The US real estate market are organised into seven clusters comprising thirty-five key cities. Clusters are based on salient characteristics: economic structures like growth and industry distribution, geography, and a desire to have clusters of reasonable size. The relatively small number of clusters helps to simplify a diverse US marketplace.
Each of these seven clusters has some fundamental quality that all of its markets share and is anchored by one or two major cities. They are:
q Capital Metro, anchored by Washington, DC, due to its unique status as the US capital and resistance to economic downturns;
q New York Corridor, anchored by New York, the most important financial centre in the world;
q Tech Centres, anchored by Boston and the San Francisco Bay Area, due to the high prevalence of technology and life sciences companies;
q Southern Growth, anchored by Atlanta and Dallas, due to a balanced economy and vibrant growth;
q Heartland, anchored by Chicago, the traditional industrial centre of the US;
q Lifestyle Centres, anchored by south east Florida, due to their warm climates, domestic migration inflows, and large numbers of retired people;
q Southern California, anchored by Los Angeles, important because of its role in Asian maritime trade.
Taken together, these seven clusters represent 94.5% of the total National Council of Real Estate Investment Fiduciaries (NCREIF) investments. Therefore, this framework not only classifies different markets but is also comprehensive in its coverage of almost the entire US institutional market. The remaining 5.5% is in small, opportunistic markets. The nine anchor cities alone represent 65% of total NCREIF investments and 72% of NCREIF office investments.

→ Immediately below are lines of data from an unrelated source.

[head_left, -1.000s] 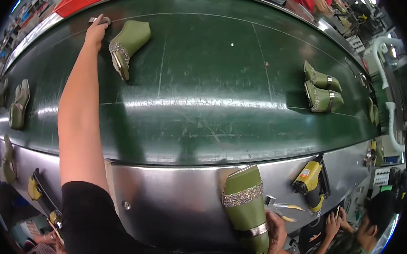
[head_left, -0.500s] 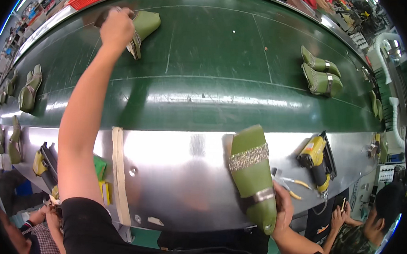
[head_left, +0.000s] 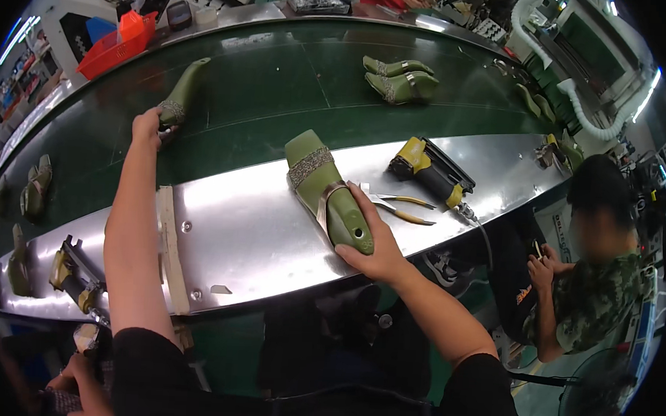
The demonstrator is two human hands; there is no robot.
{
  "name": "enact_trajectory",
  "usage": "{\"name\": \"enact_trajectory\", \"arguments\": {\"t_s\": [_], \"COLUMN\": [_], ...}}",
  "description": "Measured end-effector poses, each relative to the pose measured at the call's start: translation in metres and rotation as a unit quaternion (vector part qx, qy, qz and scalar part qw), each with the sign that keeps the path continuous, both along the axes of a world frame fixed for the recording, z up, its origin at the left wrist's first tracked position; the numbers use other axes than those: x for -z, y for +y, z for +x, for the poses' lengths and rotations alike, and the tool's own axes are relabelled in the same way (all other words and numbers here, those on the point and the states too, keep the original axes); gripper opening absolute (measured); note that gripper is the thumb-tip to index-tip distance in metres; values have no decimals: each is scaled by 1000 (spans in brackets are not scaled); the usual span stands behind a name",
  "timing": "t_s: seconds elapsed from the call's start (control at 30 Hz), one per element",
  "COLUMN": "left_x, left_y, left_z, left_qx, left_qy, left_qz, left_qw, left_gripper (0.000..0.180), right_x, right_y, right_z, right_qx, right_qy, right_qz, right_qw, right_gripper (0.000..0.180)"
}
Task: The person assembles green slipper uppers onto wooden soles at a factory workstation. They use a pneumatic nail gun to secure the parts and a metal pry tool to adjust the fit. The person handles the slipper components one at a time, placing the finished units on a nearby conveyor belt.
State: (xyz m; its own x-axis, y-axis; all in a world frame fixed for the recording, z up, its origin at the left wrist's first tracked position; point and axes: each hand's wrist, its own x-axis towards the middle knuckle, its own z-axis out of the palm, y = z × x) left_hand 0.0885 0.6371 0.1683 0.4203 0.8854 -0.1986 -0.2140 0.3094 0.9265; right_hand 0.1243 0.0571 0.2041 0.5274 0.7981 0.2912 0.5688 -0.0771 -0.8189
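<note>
**Grasping at the Ends**

The near shoe form (head_left: 321,183) is seen over the metal table (head_left: 232,236), its heel end clasped between thumb and fingers of the right hand (head_left: 376,245); whether it is lifted cannot be told. The far shoe form (head_left: 180,96), by the green belt (head_left: 264,89), is grasped at its glittery end by the left hand (head_left: 149,126). Firm pressure on the trim is probably best avoided, and the yellow-handled pliers (head_left: 409,216), just beside the right hand, should be cleared.
</note>
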Motion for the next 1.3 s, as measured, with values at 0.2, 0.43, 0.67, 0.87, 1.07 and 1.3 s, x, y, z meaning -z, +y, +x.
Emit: {"name": "enact_trajectory", "arguments": {"t_s": [0.2, 0.43, 0.67, 0.87, 1.07, 1.3], "left_x": [-49, -111, -145, -167, -195, -185], "left_y": [-95, -207, -269, -342, -360, -392], "left_z": [-77, -133, -149, -106, -79, -83], "left_qx": [70, 134, 339, 394, 290, 356], "left_qy": [-30, -74, -23, 106, 21, -103], "left_qz": [74, 55, 243, 375, 377, 241], "left_qw": [994, 987, 909, 833, 880, 897], "left_gripper": [28, 33, 36, 37, 26, 30], "right_x": [27, 19, -91, -81, -45, -53], "right_y": [40, 80, 1, -88, -105, -47], "right_z": [-45, -67, -18, -16, -51, -42], "right_qx": [14, -29, -82, -140, -14, 136], "right_qy": [24, 52, 120, 76, 330, -135], "right_qz": [66, 73, 167, -67, -53, -278], "right_qw": [997, 996, 975, 985, 942, 941], "right_gripper": [99, 114, 112, 96, 83, 80]}}
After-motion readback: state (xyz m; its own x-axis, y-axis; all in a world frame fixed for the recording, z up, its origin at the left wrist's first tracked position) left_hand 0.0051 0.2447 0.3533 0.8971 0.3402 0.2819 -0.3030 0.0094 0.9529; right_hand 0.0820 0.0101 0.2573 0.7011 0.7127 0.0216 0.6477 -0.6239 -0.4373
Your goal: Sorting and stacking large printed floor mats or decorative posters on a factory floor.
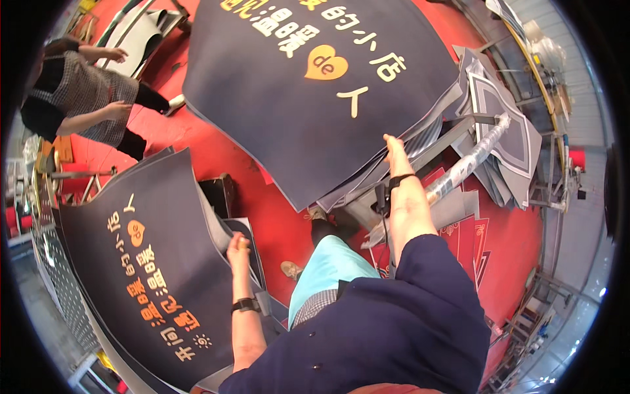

After peaking in the late 1990s, new office supply has fallen since 2001. Over the next few years, office supply in the US will be limited, until demand increases and vacancy rates decline.
From the peak employment level in March 2001 to the trough employment level in August 2003, 2.7m jobs were lost before employment began increasing. This had a pronounced effect on office demand. As employment trends upward again and the economy strengthens, office demand is expected to recover. Logically, the increase in supply and sharp drop in demand drove office vacancy rates toward levels not witnessed since the early 1990s, during a severe market depression. The current constrained supply, coupled with increasing demand, should drive vacancy rates down in the next years.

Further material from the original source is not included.